The task:
Pictures aside, every line of the listing should be given again exactly.

──────── Data segment

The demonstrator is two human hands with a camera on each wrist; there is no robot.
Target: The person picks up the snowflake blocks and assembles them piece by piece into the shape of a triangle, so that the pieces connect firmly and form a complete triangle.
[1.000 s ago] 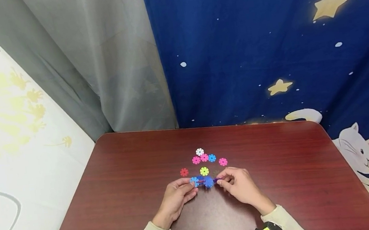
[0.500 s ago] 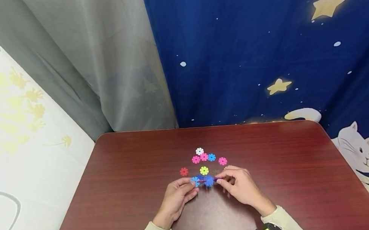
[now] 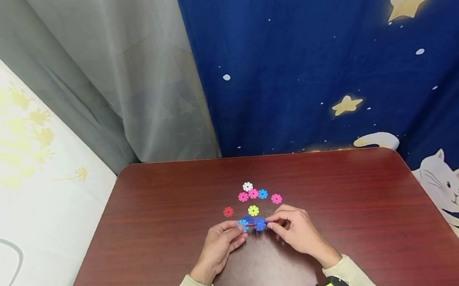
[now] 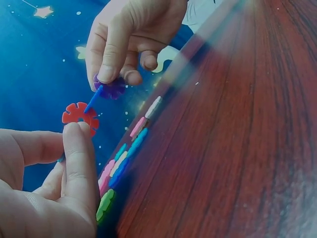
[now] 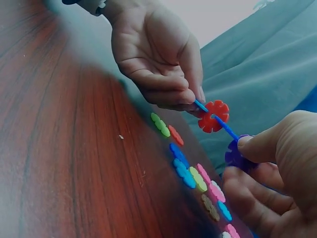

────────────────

Task response:
The demonstrator is two human hands with a camera on each wrist; there is no robot.
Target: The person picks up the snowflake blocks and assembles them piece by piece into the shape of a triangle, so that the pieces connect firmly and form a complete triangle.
[1.000 s ago] 
[0.500 s ago] 
[now] 
[now] 
[now] 

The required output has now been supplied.